Since September 1, 2012, every light car and truck manufactured or imported in the U.S. has been equipped with Electronic Stability Control (ESC) to comply with Federal Motor Vehicle Safety Standard (FMVSS 126).
FMVSS 126 was first proposed in 2004, and is probably one of the best standards in the book because NHTSA consulted not only OEMs, but the aftermarket. FMVSS 126 was so well researched that in 2008 they also projected vehicle costs would be no more than $380 for anti-lock brakes and an additional $111 for electronic stability control.
ESC systems use the brakes to control the attitude, weight transfer and overall traction of a vehicle in case of an emergency. The system pulses or releases the brakes individually and controls engine torque to achieve the best correction.

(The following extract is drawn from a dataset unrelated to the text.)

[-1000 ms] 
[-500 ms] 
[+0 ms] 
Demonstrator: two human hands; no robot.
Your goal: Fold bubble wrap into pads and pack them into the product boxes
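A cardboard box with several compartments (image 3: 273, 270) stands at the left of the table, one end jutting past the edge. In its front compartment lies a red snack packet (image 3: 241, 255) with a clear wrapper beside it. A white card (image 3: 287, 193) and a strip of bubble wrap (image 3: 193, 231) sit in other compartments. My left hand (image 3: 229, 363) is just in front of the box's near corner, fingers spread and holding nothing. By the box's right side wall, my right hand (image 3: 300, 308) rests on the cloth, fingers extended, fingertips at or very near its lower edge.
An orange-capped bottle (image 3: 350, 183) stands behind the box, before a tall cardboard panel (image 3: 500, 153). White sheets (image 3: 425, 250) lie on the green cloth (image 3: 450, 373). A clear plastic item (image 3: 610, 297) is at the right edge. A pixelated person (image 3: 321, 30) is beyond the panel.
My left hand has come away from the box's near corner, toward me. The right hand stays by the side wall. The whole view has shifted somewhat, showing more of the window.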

The test for FMVSS 126 is “technology-neutral” and basically involves placing a robotic system in the vehicle that performs a series of maneuvers that can make a vehicle unstable. Sensors then measure how well the ESC system corrected the condition. It does not test individual components but the vehicle as a whole.
FMVSS 126 requires vehicles modified by aftermarket accessories and add-ons to still meet the performance requirements of the regulation. In a nutshell, if a product affects vehicle acceleration, deceleration or handling, it needs to be tested. Even aftermarket products for appearance (lowered suspension, low profile tires, etc.) or convenience (roof racks, etc.) may need to be evaluated for their compatibility with a vehicle’s active safety systems. This is a new twist to FMVSS standards that typically targeted a new vehicle and not the aftermarket.
The new regulation also specifies that stability control systems can’t be disabled by shops, only the owner of the vehicle can do that. What does this mean for regular replacement parts and brake pad manufacturers? It could mean more testing and expense if the new standard is enforced to its full extent. After all, brake pads and rotors are at the heart of any ESC system.
Some friction material suppliers are jointly developing test standards and procedures along with SAE for friction materials that could make testing less expensive and more consistent. But, NHTSA still has not required or tried to enforce FMVSS standards on brake pads.
For shops servicing brakes, you are not off the hook. Since the performance of the stability control system comes down to the performance of the foundation brake system, not returning it to “like new” condition or better will compromise the ability of the system to correct the dynamics of the vehicle in a panic situation.